Keynesian economics is the basis for much of the current economic philosophy. When people argue about how to get out of a recession or how to increase jobs, they are arguing over Keynesian economics.
Despite the importance of Keynesian economics, many people are neither aware of the source nor familiar with the underlying theory. Much to my delight, John Keynes' book The General Theory of Employment, Interest and Money is available in the public domain. Some of the reproductions aren't of the highest quality, while others are better.
I have used the overall ideas from this book on many occasions as a starting point for many of my economic ideas without ever having read the book. I have settled for secondhand information about the theories and been forced to 'reinvent the wheel' when there were portions I didn't know. Now that I have some time, I plan on going over the book in minute detail and discovering not only what they theories predict, but more importantly what they are in response to and why they are expected to work.
If you are interested in following along, be warned that it will be slow going. Many of the ideas take time to understand completely. Other ideas are rooted in long established economic theory and jargon that needs to be understood before proceeding. Often times it is necessary to take a break from the book; define words, concepts, and ideas; only then returning to the book to understand the theory in question.

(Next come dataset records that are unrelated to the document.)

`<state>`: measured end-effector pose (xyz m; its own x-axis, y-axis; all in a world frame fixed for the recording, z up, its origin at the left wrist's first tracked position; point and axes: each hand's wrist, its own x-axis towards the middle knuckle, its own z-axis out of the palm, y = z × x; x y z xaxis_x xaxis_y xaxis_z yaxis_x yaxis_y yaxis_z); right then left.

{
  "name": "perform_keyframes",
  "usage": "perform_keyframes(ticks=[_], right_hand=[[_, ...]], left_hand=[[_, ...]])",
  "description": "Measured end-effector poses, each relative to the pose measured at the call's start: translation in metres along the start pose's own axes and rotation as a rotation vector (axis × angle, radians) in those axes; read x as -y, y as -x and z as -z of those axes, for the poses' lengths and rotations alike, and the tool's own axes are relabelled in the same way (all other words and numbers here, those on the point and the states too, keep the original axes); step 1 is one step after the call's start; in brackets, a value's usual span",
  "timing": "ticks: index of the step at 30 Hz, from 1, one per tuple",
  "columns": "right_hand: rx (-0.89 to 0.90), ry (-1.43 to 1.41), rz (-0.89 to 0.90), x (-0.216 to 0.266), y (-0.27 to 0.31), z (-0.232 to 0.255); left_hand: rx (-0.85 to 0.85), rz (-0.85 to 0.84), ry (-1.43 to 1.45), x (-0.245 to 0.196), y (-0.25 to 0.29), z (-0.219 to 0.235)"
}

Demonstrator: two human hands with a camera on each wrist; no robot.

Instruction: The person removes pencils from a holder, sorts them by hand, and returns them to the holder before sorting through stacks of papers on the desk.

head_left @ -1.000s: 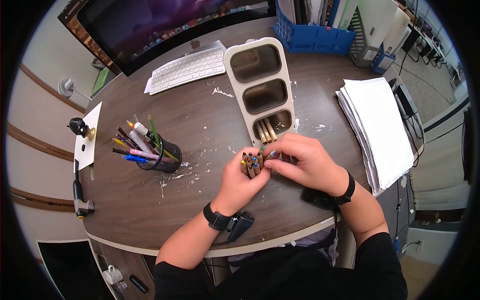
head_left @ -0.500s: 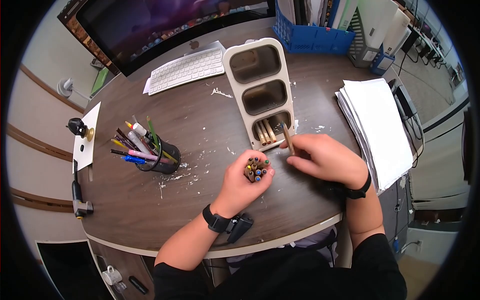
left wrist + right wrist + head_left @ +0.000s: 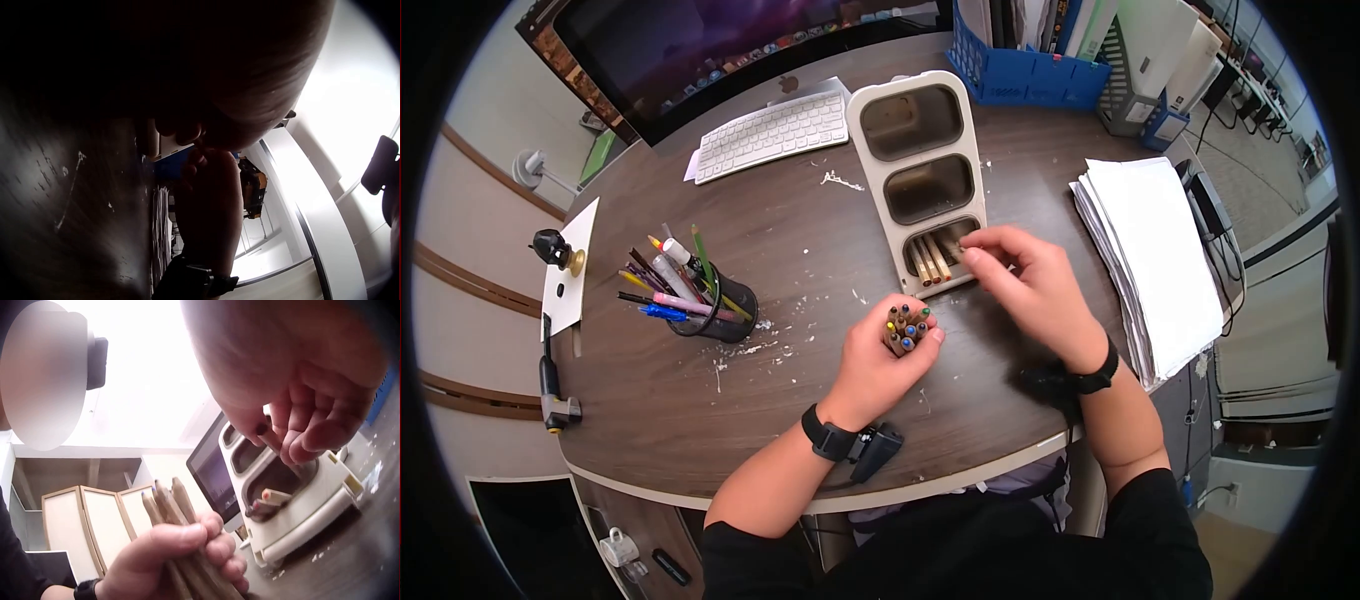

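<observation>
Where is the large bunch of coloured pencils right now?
In the head view, the bunch of pencils is gripped in the person's left hand, just below the three-compartment organizer, with the mesh pen cup off to its left.

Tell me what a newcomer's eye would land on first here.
Probably the bundle of colored pencils upright in the left hand, near the middle of the desk. Next, the beige three-compartment organizer just beyond, where the right hand pinches another pencil at the nearest compartment. Then the black mesh pen cup, crammed full, on the left.
</observation>
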<state>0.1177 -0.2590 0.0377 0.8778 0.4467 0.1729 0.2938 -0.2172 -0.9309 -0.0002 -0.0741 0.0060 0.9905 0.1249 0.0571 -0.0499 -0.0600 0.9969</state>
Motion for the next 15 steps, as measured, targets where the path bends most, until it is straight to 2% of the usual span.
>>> perform_keyframes(ticks=[4,9,13,15], right_hand=[[0.040,0.113,0.066,0.000,0.000,-0.007],[0.224,0.209,-0.013,0.002,0.001,-0.007],[0.184,0.213,-0.017,0.008,0.003,-0.002],[0.263,0.172,0.189,0.011,0.004,0.005]], left_hand=[[-0.007,0.008,0.044,0.001,-0.001,0.000],[-0.029,0.046,0.075,0.002,-0.001,0.000],[-0.027,0.025,0.115,0.009,-0.001,0.000],[-0.025,0.028,0.130,0.010,-0.001,0.001]])
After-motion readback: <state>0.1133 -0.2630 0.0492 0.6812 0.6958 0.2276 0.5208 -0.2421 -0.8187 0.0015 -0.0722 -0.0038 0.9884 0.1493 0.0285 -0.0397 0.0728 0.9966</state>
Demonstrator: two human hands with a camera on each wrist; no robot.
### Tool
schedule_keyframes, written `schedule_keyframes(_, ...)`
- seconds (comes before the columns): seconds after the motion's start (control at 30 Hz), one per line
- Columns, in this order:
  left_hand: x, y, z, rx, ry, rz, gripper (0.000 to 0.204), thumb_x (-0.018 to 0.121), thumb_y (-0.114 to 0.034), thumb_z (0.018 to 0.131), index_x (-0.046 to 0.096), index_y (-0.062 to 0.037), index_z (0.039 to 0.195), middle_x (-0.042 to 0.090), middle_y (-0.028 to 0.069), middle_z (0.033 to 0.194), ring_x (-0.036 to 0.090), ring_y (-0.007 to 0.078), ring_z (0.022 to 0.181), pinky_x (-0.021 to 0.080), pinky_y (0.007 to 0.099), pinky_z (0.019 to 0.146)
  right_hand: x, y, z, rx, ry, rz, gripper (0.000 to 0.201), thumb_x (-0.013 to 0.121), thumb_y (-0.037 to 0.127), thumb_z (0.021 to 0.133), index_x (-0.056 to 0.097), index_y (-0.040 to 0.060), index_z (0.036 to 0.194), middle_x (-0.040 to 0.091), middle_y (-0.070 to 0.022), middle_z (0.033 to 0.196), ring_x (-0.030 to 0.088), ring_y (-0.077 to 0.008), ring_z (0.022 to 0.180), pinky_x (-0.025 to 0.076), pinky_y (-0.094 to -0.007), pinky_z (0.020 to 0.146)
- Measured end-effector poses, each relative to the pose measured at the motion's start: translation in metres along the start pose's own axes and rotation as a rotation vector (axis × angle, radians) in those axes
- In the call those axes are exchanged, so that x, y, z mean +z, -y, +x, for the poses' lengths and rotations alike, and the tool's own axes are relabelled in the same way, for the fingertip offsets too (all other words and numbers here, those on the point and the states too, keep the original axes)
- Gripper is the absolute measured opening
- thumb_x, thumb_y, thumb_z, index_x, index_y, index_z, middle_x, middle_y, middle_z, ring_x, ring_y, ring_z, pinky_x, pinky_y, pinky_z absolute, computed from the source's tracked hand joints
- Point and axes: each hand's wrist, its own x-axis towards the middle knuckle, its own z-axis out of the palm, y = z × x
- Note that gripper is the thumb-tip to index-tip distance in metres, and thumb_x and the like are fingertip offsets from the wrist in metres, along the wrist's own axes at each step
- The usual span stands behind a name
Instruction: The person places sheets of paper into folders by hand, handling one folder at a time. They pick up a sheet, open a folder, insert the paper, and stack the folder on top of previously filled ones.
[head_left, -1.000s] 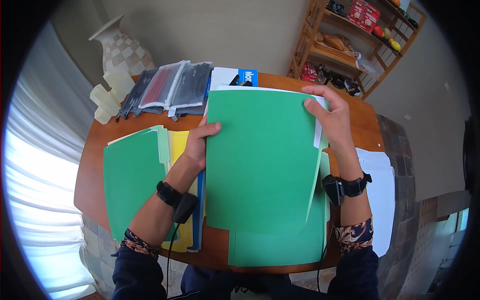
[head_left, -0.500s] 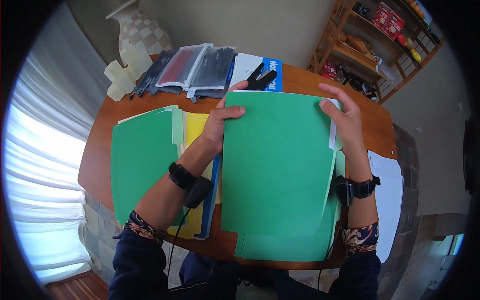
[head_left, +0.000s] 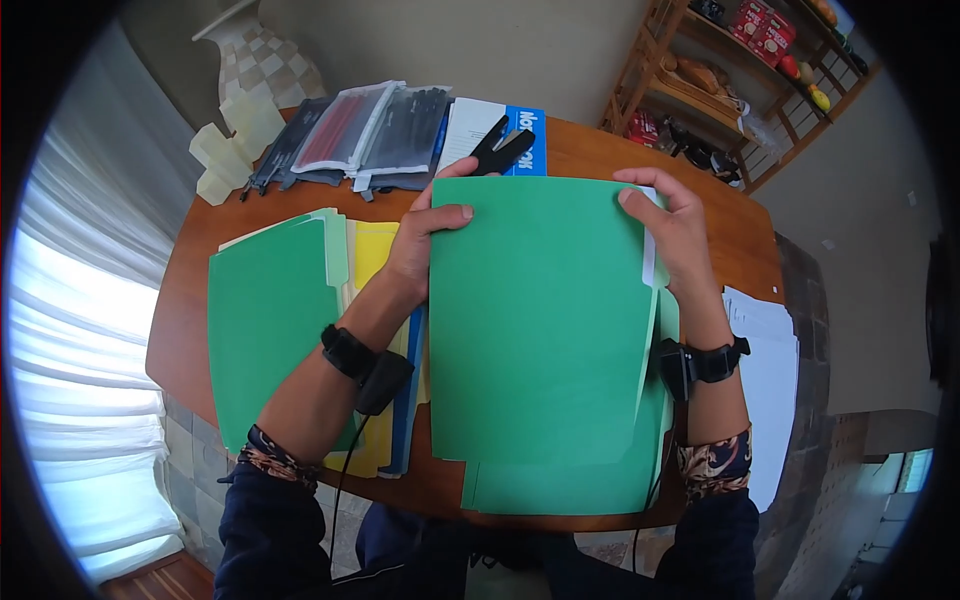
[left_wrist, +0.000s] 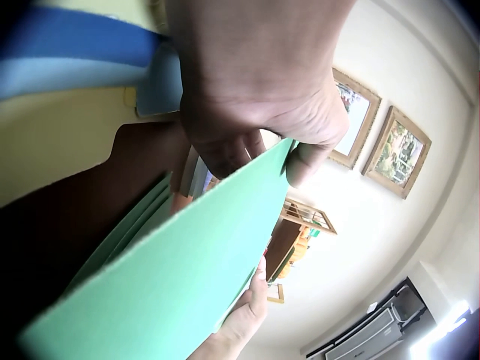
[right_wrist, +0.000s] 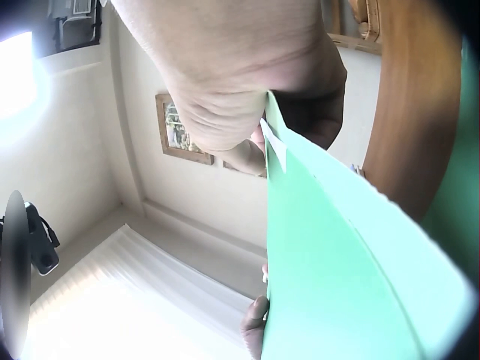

The task isn't for the faint of heart; but if you are interested, I am using a good copy of the book I found on Amazon.com. While this book is in the public domain and available for free at Project Gutenberg, the formatting of the Amazon.com copy seems to be really good making the study easier.
If you do decide to spend money on a digital copy of this book, beware: since this book is available in the public domain, there are some people that are taking a poor copy from the internet, putting it into e-book format, and selling it compete with all the errors found on many of the available public domain copies. I have linked to a copy of the e-book that I am using, and it seems to be an excellent copy complete with footnotes, hyperlinks, proper formatting, and correct spelling and punctuation.